Please print every line of the listing, unchanged.
◆ ◆ ◆ ◆ ◆ ◆ ◆
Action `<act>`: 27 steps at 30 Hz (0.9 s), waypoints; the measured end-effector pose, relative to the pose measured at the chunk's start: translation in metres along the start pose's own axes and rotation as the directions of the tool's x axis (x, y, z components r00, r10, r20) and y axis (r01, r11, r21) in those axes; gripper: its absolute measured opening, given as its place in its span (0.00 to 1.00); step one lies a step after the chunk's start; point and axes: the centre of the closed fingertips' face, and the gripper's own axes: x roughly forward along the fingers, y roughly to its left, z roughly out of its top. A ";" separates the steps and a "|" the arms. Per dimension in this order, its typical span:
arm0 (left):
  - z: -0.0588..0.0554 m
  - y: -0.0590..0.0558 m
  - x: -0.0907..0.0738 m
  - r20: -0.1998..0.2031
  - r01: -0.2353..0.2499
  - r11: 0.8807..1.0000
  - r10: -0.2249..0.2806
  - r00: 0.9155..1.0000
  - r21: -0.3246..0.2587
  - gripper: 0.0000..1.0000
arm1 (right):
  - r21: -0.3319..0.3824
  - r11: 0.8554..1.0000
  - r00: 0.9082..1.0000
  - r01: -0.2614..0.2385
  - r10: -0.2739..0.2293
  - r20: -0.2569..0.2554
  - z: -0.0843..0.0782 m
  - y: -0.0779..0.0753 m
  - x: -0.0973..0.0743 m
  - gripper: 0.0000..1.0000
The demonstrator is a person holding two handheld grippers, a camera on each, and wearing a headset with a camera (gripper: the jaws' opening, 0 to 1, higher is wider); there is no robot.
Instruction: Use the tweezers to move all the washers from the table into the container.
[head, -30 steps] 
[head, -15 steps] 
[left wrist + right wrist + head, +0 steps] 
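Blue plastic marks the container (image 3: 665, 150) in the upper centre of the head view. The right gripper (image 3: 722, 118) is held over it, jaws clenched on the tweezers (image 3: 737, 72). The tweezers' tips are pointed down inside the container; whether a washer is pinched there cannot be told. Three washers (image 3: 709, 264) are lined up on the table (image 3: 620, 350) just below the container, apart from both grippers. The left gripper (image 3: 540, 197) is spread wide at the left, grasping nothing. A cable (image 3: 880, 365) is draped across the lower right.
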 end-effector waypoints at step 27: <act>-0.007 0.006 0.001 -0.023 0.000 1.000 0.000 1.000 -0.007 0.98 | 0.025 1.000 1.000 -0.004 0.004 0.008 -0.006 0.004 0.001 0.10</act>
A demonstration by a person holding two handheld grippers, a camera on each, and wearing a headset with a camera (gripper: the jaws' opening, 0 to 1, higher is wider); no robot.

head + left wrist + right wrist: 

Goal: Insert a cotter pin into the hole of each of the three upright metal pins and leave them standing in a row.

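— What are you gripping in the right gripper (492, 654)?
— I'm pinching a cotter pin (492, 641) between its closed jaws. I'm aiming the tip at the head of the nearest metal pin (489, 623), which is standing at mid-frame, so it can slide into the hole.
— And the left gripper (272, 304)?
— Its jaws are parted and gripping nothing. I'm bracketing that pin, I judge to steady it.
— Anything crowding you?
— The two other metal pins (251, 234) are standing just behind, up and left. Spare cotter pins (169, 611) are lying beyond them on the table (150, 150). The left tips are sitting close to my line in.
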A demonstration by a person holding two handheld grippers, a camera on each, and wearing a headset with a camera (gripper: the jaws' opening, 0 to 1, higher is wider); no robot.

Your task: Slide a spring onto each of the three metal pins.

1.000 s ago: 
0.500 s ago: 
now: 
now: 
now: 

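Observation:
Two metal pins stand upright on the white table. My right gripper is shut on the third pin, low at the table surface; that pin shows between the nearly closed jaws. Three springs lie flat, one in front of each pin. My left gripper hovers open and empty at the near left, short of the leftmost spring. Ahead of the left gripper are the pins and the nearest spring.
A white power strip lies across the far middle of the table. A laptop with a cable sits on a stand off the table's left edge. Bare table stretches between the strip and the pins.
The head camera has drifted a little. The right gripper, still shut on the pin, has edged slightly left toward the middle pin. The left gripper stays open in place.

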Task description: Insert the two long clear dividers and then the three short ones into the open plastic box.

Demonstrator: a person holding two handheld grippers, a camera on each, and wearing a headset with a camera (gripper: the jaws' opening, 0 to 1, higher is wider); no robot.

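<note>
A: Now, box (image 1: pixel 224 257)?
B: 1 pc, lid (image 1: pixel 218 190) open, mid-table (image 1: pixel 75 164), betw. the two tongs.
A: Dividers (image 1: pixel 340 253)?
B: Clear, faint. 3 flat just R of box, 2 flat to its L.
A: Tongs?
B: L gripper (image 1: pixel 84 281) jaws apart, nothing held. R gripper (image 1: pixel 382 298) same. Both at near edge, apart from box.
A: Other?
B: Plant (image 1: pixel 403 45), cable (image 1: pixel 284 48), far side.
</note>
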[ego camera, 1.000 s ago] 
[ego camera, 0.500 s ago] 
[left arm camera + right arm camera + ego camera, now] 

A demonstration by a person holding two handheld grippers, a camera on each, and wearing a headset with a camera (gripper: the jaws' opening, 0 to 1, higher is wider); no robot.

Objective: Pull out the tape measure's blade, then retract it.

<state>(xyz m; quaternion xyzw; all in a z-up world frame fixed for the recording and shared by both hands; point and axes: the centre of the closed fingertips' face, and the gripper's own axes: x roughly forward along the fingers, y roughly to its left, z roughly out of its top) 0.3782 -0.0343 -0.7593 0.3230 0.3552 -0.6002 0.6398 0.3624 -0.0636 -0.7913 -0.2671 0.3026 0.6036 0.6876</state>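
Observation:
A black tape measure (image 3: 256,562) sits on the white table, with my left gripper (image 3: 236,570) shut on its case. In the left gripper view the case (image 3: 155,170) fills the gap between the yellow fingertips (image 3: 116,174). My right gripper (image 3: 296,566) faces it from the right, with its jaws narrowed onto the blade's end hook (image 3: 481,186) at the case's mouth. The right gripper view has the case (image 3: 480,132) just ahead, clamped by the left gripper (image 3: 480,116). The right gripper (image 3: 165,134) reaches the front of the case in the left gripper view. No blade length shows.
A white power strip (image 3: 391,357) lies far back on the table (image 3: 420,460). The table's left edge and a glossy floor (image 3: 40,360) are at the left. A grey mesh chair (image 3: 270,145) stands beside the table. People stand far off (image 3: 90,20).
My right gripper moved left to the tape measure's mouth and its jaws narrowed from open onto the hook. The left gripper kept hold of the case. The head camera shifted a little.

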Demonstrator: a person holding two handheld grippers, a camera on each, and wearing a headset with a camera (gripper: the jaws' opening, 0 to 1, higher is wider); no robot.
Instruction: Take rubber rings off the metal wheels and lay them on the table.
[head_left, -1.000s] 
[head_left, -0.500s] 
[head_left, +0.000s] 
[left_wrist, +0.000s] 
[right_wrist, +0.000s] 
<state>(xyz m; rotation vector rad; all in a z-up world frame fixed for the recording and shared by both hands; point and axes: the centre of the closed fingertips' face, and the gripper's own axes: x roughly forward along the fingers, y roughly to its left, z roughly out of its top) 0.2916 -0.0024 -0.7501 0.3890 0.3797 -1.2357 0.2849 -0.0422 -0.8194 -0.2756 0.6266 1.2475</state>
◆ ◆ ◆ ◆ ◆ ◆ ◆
**Reply to the task**
Action `<act>`: 27 steps at 30 Hz (0.9 s), waypoints; the measured end-effector pose, relative to the pose measured at the chunk's start: translation in metres along the start pose's own axes and rotation as the directions of the tool's x axis (x, y, z components r00, r10, r20) and y axis (r01, r11, r21) in those axes; gripper: its absolute measured opening, given as its place in its span (0.00 to 1.00); step one lies a step after the chunk's start; point and axes: the centre of the closed fingertips' face, and the gripper's own axes: x roughly forward along the fingers, y roughly to its left, z roughly out of its top. A ";" separates the steps and a "|" the arms. Per dimension in this order, its typical span:
arm0 (left):
  - z: -0.0588..0.0554 m
  - y: -0.0590..0.0558 m
  - x: -0.0907..0.0738 m
  - r20: -0.1998..0.2031
  - r01: -0.2353..0.2499
  - r11: 0.8807..1.0000
  - r10: -0.2249..0.2806
  - r00: 0.9155..1.0000
  - r21: -0.3246..0.2587
  - gripper: 0.0000..1.0000
arm1 (right):
  - r21: -0.3319..0.3824
  - r11: 0.8554..1.0000
  - r00: 0.9082..1.0000
  - r01: -0.2614..0.2385
  - r10: -0.2739..0.2293
  - r20: -0.2569..0.2554
  - z: -0.0843..0.0782 m
  - y: -0.0779..0.0753 m
  - x: -0.0973..0.0743 m
  - gripper: 0.0000..1.0000
The demonstrator is a person holding two handheld grippers, a camera on each, and wearing a headset with a camera (gripper: the jaws' opening, 0 to 1, higher is wider); there is no robot.
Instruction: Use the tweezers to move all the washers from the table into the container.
[head, -30 steps] 
[head, -15 steps] 
[left wrist + right wrist + head, +0 steps] 
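Blue plastic marks the container (image 3: 665, 150) in the upper centre of the head view. The right gripper (image 3: 722, 118) is held over it, jaws clenched on the tweezers (image 3: 737, 72). The tweezers' tips are pointed down inside the container; whether a washer is pinched there cannot be told. Three washers (image 3: 709, 264) are lined up on the table (image 3: 620, 350) just below the container, apart from both grippers. The left gripper (image 3: 540, 197) is spread wide at the left, grasping nothing. A cable (image 3: 880, 365) is draped across the lower right.
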 end-effector waypoints at step 27: <act>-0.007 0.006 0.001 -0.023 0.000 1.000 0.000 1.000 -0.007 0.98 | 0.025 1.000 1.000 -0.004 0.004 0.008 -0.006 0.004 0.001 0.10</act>
A demonstration by a person holding two handheld grippers, a camera on each, and wearing a headset with a camera (gripper: the jaws' opening, 0 to 1, higher is wider); no robot.

head + left wrist + right wrist: 

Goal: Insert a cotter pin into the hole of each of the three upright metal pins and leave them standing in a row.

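— What are you gripping in the right gripper (492, 654)?
— I'm pinching a cotter pin (492, 641) between its closed jaws. I'm aiming the tip at the head of the nearest metal pin (489, 623), which is standing at mid-frame, so it can slide into the hole.
— And the left gripper (272, 304)?
— Its jaws are parted and gripping nothing. I'm bracketing that pin, I judge to steady it.
— Anything crowding you?
— The two other metal pins (251, 234) are standing just behind, up and left. Spare cotter pins (169, 611) are lying beyond them on the table (150, 150). The left tips are sitting close to my line in.
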A demonstration by a person holding two handheld grippers, a camera on each, and wearing a headset with a camera (gripper: the jaws' opening, 0 to 1, higher is wider); no robot.

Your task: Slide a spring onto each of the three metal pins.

1.000 s ago: 
0.500 s ago: 
now: 
now: 
now: 

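Observation:
Two metal pins stand upright on the white table. My right gripper is shut on the third pin, low at the table surface; that pin shows between the nearly closed jaws. Three springs lie flat, one in front of each pin. My left gripper hovers open and empty at the near left, short of the leftmost spring. Ahead of the left gripper are the pins and the nearest spring.
A white power strip lies across the far middle of the table. A laptop with a cable sits on a stand off the table's left edge. Bare table stretches between the strip and the pins.
The head camera has drifted a little. The right gripper, still shut on the pin, has edged slightly left toward the middle pin. The left gripper stays open in place.
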
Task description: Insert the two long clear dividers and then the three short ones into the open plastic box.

Demonstrator: a person holding two handheld grippers, a camera on each, and wearing a headset with a camera (gripper: the jaws' opening, 0 to 1, higher is wider); no robot.

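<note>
A: Now, box (image 1: pixel 224 257)?
B: 1 pc, lid (image 1: pixel 218 190) open, mid-table (image 1: pixel 75 164), betw. the two tongs.
A: Dividers (image 1: pixel 340 253)?
B: Clear, faint. 3 flat just R of box, 2 flat to its L.
A: Tongs?
B: L gripper (image 1: pixel 84 281) jaws apart, nothing held. R gripper (image 1: pixel 382 298) same. Both at near edge, apart from box.
A: Other?
B: Plant (image 1: pixel 403 45), cable (image 1: pixel 284 48), far side.
</note>
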[ego camera, 1.000 s ago] 
[ego camera, 0.500 s ago] 
[left arm camera + right arm camera + ego camera, now] 

A demonstration by a person holding two handheld grippers, a camera on each, and wearing a headset with a camera (gripper: the jaws' opening, 0 to 1, higher is wider); no robot.

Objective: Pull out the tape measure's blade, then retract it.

<state>(xyz m; quaternion xyzw; all in a z-up world frame fixed for the recording and shared by both hands; point and axes: the centre of the closed fingertips' face, and the gripper's own axes: x roughly forward along the fingers, y roughly to its left, z roughly out of its top) 0.3782 -0.0343 -0.7593 0.3230 0.3552 -0.6002 0.6398 0.3624 -0.0636 -0.7913 -0.2671 0.3026 0.6036 0.6876</state>
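Observation:
A black tape measure (image 3: 256,562) sits on the white table, with my left gripper (image 3: 236,570) shut on its case. In the left gripper view the case (image 3: 155,170) fills the gap between the yellow fingertips (image 3: 116,174). My right gripper (image 3: 296,566) faces it from the right, with its jaws narrowed onto the blade's end hook (image 3: 481,186) at the case's mouth. The right gripper view has the case (image 3: 480,132) just ahead, clamped by the left gripper (image 3: 480,116). The right gripper (image 3: 165,134) reaches the front of the case in the left gripper view. No blade length shows.
A white power strip (image 3: 391,357) lies far back on the table (image 3: 420,460). The table's left edge and a glossy floor (image 3: 40,360) are at the left. A grey mesh chair (image 3: 270,145) stands beside the table. People stand far off (image 3: 90,20).
My right gripper moved left to the tape measure's mouth and its jaws narrowed from open onto the hook. The left gripper kept hold of the case. The head camera shifted a little.
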
Demonstrator: a person holding two handheld grippers, a camera on each, and wearing a headset with a camera (gripper: the jaws' opening, 0 to 1, higher is wider); no robot.
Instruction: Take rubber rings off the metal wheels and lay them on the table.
[head_left, -1.000s] 
[head_left, -0.500s] 
[head_left, +0.000s] 
[left_wrist, +0.000s] 
[right_wrist, +0.000s] 
<state>(xyz m; rotation vector rad; all in a z-up world frame fixed for the recording and shared by both hands; point and axes: the centre of the closed fingertips' face, and the gripper's own axes: x roughly forward along the fingers, y roughly to its left, z roughly out of its top) 0.2916 -0.0024 -0.7501 0.3890 0.3797 -1.2357 0.2849 -0.0422 -0.8194 -0.2756 0.6266 1.2475</state>

The exercise was answered in full.